Piyano, sanki frak giymiş, daima ciddi,
yerinde sağlam duran, iyi moral dağıtabilen, müziğe âşık, benim hayran olduğum
ve daima güvendiğim bir arkadaşım olmuştu yıllarca.
Oğluma da öyle bir arkadaş olmasını
istemiştim.
Piyano
ile ilgili her şey dikkatimi çeker...En son PİYANO adında küçücük bir kitap
takıldı bakışlarıma. Kitabı hiç düşünmeden edindim ve 2 Mart 2012 tarihinde
devrettim.
"Tanımadığı bir erkekle evlenen Ada, dokuz yaşındaki kızı ve piyanosuyla birlikte Yeni Zelanda'ya gelir. Kocası piyanoyu istemez ve Baines'in sahildeki arazisi ile takas eder. Ama Ada herşeyden çok piyanosunu istemektedir. Ada cahil, garip görünüşlü ve dövmeli komşusu Baines ile piyano çalabilmek için pazarlık yaparak anlaşır. Piyano çalarken adamın bazı isteklerine boyun eğecektir. Masum isteklerin ve olağanüstü cinsel tutkuların acımasız öyküsü... "
Kitabın arka kapağından
Okuduğum
eser ne tür olduğunu anlayamadım. Roman mı, novella mı, uzun hikaye mi karar
veremedim...Bence hiçbiri değildi.
Daha çok televizyonu dinleyen bir izleyicisi olarak tanımlayabilirim kendimi.
Dimağımda, oradan duyduğum bir söz var; Senaryoyu okudum, beğendim ve rolü kabul ettim.Herhangi bir oyuncudan duyduğum bir söz.
Hep merak etmişimdir bir film senaryosu nasıl bir şeydir.
Okuduğum kitap sanırım bu merakımı giderdi. Kitap şeklinde, fakat bir film senaryosuydu sanki okuduklarım.Bir farkla tabiî, hayalimdeki film senaryoları, dosyalanmış beyaz kağıtlar üzerinde yazılıydı.
Bu hisse neden kapıldığımı bilmiyorum, belki bir ön yargıydı. Kitabın Yazarları iki kişi gösterilmiş Jane Campion ve Kate Pullinger.
Jane Campion aynı zamanda film yönetmeni olduğunu ve PİYANO filmi ile 1993 Oskar ödülünü kazanmış bilgisi geçiyor kitabın arka sayfasında.
Okuduğum küçük 190 sayfalık kitabın sağlam kurgusu vardı. İskelet, konu, geçişler çok güzel, anacak bir edebi eser değildi sanki, bir şeyler eksikti. Ya da ben öyle hissettim.
Kitap okurken hikayenin içine girebiliyorum, kahramanlarla kendimce yakınlık kurabiliyorum, oysa bu sefer, eserin dışında kaldım.Okurken hiçbir şey hissedemedim.
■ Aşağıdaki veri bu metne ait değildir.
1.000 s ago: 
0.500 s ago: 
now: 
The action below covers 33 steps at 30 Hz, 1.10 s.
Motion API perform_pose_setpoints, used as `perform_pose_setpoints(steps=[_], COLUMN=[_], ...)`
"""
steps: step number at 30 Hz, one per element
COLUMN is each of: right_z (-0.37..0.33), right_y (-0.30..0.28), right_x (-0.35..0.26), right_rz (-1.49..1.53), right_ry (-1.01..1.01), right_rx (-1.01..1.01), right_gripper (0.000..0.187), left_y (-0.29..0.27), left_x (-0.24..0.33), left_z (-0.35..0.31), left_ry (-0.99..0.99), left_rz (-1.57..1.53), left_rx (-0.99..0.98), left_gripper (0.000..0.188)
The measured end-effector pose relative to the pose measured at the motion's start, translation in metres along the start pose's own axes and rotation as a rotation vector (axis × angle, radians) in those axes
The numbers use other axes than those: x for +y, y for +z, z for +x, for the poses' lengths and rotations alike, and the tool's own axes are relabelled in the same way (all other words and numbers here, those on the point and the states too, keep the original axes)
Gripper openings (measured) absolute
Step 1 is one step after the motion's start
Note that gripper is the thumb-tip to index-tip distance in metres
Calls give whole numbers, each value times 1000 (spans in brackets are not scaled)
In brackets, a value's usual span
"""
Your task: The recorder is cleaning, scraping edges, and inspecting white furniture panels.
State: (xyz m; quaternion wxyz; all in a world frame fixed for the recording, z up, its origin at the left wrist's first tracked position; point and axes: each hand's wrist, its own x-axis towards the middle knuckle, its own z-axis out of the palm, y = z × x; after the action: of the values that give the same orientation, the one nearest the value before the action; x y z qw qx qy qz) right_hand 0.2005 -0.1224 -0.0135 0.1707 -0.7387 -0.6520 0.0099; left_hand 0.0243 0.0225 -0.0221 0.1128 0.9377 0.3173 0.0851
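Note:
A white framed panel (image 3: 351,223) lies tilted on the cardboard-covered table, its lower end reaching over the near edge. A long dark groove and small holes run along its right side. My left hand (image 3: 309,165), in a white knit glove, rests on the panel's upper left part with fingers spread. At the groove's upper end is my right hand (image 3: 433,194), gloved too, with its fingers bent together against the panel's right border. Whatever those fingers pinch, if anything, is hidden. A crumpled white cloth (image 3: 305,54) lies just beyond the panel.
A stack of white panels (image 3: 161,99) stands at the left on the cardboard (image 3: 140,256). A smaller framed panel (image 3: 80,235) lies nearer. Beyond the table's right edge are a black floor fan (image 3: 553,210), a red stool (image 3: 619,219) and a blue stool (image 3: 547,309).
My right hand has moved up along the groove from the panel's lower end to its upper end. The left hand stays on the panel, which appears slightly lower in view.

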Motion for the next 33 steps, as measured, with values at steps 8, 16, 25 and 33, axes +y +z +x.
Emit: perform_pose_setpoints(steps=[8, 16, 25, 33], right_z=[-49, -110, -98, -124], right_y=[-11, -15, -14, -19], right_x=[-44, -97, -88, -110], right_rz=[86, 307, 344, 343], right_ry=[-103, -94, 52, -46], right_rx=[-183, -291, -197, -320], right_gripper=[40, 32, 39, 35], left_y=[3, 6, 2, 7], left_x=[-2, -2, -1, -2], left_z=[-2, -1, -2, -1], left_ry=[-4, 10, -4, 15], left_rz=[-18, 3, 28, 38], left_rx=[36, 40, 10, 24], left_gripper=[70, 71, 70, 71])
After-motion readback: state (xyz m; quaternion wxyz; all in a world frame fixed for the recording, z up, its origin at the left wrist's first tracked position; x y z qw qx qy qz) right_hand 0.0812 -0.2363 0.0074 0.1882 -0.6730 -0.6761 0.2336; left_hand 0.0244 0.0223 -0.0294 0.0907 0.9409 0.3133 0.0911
Kahramanların duyguları bana göre çok kuru ve yüzeysel anlatılmıştı...Ortada sadece çok güzel kurgu ve iskelet vardı.
Korkak bir öğretmen- müzisyen, kadın ruhundan hiçbir şey anlamayan bencil bir koca ve okuma yazmayı dahi bilemeyen, bir balina avcısı.
Bu üç erkeğin arasında kalan bir kadın, Ada.
Çok çabuk okudum, ama bir senaryo okurmuşçasına...
Filmi izlemek isterdim.
Ada, elinde ayna, yüzünü incelerken, oradaki yansımasında, yaşadığı yoğun duyguların işaretini aradığını anlatan satırlar bana çok tanıdık geldi.
Tebessümle okudum, hayatımda iki kez ben de o işaretleri, aynanın karşısında, aradığımı çok net hatırlıyorum.
' Sessizliğin içinde, şimdiye kadar konuşulmuş her şeyden daha çok şeyler gizli' diyor Kate Pullinger.
Bazen
,sessizlik, bir insana, verilebilecek en büyük cezalarından
biridir...
Tıpkı Ada, babasına verdiği ceza gibi.